--- Aim of the exercise ---
When you reproduce the listing, keep every word as it is and drop the pictures.
··········
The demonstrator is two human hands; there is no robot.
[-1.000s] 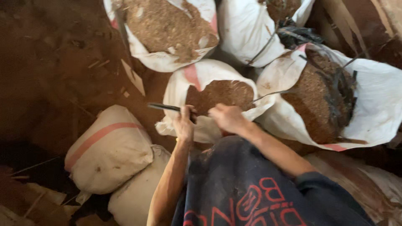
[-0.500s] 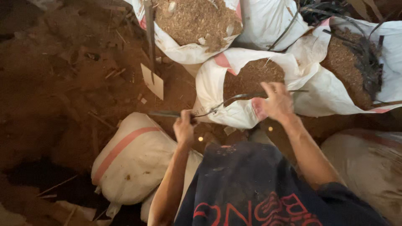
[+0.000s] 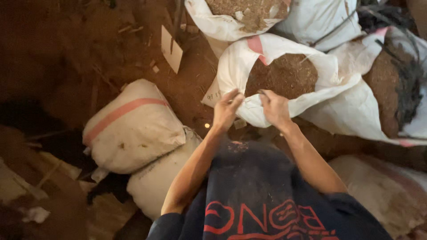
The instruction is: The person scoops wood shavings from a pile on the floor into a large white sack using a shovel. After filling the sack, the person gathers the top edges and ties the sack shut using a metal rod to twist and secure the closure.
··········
--- Answer to this exercise ---
The demonstrator is two human hands; there is no robot.
[-1.000s] 
[-0.500s] 
[+0.000s] 
The instruction is: The person scoops wood shavings from a pile on the floor into a large white sack using a shovel. After filling the sack, the person gathers the top edges and ties the sack shut using a metal rod to twist and secure the closure.

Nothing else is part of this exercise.